Task prompt: Of the material below, only the lines from the line containing "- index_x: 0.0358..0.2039" down to the line containing "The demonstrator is" belong in the answer, written out exactly.

Entries provided:

=-=-=-=-=

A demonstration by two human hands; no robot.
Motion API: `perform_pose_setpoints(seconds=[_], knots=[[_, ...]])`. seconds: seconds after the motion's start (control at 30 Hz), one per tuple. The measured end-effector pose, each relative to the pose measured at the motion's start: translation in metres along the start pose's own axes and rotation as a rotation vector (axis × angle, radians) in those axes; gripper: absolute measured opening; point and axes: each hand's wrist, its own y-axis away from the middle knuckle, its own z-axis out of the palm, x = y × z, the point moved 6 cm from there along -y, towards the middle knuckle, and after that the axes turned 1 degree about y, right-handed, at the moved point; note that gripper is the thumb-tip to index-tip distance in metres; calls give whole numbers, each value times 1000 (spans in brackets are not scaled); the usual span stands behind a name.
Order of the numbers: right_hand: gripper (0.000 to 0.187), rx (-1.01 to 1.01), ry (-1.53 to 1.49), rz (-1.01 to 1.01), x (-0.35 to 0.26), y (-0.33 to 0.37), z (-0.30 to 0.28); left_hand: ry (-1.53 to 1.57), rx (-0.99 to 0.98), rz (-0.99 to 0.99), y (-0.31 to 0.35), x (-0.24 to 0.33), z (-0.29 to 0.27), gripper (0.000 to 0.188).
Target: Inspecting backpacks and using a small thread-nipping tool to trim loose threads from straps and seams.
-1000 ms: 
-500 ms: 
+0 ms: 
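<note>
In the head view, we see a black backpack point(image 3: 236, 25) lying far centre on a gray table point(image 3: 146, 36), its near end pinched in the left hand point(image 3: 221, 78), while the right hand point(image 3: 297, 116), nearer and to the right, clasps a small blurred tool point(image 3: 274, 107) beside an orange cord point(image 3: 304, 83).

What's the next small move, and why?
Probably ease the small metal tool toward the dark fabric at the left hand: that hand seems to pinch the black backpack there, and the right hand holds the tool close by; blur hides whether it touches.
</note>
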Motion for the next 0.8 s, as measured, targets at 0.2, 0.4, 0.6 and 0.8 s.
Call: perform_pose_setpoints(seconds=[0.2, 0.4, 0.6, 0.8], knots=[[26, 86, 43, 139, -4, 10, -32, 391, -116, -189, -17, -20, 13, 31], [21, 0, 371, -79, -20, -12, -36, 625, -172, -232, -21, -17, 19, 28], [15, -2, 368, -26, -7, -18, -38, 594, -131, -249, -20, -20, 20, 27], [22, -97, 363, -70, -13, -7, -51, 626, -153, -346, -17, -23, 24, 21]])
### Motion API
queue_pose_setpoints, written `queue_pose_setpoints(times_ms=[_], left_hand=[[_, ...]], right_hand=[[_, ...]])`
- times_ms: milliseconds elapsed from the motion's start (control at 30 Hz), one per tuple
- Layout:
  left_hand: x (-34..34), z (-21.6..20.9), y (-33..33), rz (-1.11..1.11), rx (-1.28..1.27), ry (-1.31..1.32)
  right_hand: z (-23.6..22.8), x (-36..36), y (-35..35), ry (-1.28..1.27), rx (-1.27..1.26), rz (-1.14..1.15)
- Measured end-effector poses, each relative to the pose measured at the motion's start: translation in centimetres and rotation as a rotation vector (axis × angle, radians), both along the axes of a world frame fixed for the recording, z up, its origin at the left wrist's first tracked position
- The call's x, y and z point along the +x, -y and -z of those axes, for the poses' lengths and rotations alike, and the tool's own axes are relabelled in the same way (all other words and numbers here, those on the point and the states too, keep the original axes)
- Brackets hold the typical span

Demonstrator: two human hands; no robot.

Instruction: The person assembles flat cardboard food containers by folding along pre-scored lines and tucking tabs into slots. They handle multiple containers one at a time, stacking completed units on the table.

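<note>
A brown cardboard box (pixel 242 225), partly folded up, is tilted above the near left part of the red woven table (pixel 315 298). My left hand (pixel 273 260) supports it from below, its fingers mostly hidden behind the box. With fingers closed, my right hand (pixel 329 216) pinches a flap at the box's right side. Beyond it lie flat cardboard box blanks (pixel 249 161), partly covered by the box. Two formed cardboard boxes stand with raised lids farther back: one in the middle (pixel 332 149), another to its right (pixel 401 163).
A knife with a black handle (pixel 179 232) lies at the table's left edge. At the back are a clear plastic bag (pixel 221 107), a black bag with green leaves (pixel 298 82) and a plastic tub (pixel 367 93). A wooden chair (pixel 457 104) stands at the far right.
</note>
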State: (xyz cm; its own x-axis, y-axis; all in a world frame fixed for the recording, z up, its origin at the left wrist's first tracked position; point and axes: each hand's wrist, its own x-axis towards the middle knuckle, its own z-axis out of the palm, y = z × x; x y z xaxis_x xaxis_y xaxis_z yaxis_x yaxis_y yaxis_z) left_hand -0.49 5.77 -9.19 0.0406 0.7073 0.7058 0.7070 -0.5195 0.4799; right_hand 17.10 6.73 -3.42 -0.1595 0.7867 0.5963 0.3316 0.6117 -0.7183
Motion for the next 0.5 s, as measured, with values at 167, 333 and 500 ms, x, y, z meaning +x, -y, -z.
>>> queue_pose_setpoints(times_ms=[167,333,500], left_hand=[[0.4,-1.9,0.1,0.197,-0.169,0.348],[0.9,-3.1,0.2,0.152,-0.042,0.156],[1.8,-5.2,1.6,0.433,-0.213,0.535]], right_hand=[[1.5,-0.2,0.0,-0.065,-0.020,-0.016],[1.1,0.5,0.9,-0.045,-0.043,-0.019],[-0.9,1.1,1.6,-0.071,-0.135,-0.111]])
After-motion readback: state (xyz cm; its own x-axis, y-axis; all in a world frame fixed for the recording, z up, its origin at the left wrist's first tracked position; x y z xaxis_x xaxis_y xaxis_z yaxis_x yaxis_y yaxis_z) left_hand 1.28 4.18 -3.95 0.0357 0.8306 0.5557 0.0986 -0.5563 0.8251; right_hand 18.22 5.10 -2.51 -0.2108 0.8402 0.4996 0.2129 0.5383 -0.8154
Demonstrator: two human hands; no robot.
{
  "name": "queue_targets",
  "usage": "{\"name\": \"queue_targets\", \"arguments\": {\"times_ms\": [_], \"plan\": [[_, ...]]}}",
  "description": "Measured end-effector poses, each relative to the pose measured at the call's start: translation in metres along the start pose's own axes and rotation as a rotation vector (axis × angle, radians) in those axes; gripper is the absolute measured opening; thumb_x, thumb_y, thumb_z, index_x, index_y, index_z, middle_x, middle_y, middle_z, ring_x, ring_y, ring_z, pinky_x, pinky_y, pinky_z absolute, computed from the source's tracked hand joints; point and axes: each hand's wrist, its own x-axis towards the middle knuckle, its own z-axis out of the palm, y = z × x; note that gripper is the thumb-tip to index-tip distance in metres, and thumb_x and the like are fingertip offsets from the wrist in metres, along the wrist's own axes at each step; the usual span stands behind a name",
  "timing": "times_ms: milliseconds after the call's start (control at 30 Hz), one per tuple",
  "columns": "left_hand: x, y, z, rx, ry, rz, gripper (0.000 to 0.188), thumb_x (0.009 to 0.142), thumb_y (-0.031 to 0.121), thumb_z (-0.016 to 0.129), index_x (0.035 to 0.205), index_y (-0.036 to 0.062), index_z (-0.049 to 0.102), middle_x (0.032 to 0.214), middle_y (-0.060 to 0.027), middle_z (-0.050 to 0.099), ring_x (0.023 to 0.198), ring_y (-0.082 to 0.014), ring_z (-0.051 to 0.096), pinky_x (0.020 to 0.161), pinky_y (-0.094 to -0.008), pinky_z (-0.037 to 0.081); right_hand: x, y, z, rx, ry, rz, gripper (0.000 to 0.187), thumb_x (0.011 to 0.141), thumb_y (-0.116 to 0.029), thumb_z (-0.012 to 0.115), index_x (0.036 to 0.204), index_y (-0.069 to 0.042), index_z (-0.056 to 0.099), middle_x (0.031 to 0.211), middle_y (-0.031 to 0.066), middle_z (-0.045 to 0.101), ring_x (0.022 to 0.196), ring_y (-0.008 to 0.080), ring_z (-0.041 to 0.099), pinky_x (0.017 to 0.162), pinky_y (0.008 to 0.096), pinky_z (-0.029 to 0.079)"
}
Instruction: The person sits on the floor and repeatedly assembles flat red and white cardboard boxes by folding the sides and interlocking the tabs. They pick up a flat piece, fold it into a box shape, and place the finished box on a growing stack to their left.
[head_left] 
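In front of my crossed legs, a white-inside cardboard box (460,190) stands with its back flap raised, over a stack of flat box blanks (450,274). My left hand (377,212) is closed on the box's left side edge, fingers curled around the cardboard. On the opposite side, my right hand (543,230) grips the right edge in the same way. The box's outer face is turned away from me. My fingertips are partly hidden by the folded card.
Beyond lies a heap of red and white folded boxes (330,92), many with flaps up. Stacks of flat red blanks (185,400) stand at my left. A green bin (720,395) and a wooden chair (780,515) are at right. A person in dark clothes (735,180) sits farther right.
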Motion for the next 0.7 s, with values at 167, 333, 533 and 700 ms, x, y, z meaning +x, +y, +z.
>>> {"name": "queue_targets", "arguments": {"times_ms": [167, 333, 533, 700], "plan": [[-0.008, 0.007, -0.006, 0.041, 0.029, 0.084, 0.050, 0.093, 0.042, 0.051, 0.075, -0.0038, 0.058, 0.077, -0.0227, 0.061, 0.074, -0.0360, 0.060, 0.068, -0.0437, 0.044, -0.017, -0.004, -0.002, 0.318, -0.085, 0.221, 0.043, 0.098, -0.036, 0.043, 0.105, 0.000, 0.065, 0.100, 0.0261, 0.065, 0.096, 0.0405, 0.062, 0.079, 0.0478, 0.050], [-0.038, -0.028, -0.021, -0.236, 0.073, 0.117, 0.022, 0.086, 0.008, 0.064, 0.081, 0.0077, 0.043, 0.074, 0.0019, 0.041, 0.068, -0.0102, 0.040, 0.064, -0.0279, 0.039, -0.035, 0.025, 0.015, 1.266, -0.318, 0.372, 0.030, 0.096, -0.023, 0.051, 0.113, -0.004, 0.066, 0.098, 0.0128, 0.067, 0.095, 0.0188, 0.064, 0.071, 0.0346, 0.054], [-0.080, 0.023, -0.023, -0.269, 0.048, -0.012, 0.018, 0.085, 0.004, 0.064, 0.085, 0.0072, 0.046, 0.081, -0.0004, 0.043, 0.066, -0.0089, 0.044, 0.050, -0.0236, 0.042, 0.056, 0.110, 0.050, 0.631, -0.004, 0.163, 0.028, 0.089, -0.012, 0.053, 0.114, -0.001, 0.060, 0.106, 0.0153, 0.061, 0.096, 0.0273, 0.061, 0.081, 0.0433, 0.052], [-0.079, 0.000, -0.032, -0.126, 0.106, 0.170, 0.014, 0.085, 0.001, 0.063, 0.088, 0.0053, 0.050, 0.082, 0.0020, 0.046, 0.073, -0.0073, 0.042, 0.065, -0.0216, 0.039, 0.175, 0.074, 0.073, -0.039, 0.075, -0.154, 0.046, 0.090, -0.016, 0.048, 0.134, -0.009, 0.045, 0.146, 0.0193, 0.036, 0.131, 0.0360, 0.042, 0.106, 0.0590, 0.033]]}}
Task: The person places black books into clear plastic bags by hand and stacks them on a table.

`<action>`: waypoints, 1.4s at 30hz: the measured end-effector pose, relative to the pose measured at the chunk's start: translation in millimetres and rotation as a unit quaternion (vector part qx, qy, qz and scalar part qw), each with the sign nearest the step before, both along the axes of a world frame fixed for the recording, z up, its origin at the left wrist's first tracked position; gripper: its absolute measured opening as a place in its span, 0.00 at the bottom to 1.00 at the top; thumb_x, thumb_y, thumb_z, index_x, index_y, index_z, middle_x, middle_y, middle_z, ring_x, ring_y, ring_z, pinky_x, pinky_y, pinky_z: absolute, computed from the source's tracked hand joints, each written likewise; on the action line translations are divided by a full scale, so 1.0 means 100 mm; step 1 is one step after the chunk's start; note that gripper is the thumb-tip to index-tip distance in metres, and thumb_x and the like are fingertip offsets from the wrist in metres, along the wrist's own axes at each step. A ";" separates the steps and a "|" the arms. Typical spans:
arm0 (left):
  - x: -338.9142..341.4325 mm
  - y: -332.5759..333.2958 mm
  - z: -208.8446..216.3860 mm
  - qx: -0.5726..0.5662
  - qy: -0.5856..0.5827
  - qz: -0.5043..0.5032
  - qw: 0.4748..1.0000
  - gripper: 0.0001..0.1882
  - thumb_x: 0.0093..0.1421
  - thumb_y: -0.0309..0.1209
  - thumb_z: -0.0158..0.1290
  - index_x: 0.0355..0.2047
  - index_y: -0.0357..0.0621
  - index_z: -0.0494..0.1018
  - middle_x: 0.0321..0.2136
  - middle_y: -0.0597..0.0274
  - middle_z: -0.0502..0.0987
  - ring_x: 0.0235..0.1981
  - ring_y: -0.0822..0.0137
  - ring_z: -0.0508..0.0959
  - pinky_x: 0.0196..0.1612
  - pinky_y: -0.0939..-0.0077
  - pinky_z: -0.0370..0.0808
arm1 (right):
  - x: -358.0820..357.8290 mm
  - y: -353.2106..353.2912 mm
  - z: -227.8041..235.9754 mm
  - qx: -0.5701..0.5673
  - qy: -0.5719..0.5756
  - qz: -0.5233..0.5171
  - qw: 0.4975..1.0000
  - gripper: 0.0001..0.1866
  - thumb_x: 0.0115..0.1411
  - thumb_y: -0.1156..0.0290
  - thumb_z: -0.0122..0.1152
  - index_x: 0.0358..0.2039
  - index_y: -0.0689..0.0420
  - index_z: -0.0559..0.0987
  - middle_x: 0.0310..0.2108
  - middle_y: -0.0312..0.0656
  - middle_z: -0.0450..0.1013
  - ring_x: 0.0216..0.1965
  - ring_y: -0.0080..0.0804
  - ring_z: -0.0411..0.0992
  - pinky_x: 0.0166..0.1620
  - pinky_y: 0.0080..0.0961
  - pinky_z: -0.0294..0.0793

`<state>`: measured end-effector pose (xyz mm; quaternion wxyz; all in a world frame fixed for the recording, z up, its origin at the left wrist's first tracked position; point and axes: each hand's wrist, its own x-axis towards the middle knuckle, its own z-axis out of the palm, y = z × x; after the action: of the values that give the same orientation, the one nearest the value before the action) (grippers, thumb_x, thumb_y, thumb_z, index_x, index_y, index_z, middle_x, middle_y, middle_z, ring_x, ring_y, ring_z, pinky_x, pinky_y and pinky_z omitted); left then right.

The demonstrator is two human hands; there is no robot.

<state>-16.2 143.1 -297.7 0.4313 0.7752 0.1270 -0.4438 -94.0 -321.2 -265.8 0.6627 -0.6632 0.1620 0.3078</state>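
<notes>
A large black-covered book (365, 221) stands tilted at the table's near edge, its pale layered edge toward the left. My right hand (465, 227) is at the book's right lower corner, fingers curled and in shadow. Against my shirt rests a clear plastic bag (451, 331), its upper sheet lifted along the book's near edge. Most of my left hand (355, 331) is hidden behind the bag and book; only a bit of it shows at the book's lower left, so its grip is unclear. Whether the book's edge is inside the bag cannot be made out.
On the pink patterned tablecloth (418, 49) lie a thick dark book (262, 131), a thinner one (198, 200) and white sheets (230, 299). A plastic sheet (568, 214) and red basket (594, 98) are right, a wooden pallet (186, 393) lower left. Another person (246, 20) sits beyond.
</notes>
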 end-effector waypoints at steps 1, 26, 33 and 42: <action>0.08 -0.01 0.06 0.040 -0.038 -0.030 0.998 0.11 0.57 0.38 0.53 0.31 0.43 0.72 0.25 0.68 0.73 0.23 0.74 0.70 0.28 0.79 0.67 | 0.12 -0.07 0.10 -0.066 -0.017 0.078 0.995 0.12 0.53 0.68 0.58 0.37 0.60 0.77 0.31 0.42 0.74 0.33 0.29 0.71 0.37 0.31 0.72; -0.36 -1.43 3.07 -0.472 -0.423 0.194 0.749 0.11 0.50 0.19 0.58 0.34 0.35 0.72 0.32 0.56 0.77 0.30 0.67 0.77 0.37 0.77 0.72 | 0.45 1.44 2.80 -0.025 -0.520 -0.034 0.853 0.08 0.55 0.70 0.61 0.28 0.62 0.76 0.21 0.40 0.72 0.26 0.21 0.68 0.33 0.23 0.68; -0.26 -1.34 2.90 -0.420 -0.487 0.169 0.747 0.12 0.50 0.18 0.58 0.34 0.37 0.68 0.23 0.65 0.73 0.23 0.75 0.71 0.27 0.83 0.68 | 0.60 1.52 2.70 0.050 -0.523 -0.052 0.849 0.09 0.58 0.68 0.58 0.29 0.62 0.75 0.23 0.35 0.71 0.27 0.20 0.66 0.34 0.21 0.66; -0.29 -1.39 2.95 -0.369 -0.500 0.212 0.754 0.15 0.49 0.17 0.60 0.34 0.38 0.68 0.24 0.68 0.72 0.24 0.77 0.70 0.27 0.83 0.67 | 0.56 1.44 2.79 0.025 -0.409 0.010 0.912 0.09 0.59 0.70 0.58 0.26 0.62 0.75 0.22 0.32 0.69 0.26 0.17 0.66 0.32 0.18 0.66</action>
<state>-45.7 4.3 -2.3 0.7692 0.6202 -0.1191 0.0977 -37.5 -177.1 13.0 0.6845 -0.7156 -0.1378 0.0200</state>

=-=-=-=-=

Expected answer:
  - index_x: 0.0358..0.2039
  - index_y: -0.0689..0.0420
  - index_z: -0.0559..0.0987
  - middle_x: 0.0310..0.2108
  - middle_y: -0.0312..0.0656
  - middle_z: -0.0450..0.1013
  - ring_x: 0.0216..0.1965
  - ring_y: -0.0080..0.0804
  - ring_z: -0.0411..0.0992
  - pinky_x: 0.0166..0.1620
  - pinky_y: 0.0080..0.0961
  - pinky_z: -0.0294..0.0793

`<state>`: measured end-effector pose (xyz mm; quaternion wxyz; all in a world frame fixed for the recording, z up, its origin at the left wrist's first tracked position; point and axes: each hand's wrist, its own x-axis towards the middle knuckle, its own z-axis out of the palm, y = z × x; after the action: of the values that give the same orientation, the one nearest the value before the action) (grippers, thumb_x, thumb_y, thumb_z, index_x, index_y, index_z, middle_x, middle_y, middle_z, ring_x, ring_y, ring_z, pinky_x, pinky_y and pinky_z omitted); left then right.

The demonstrator is two human hands; there is no robot.

The output given is complete.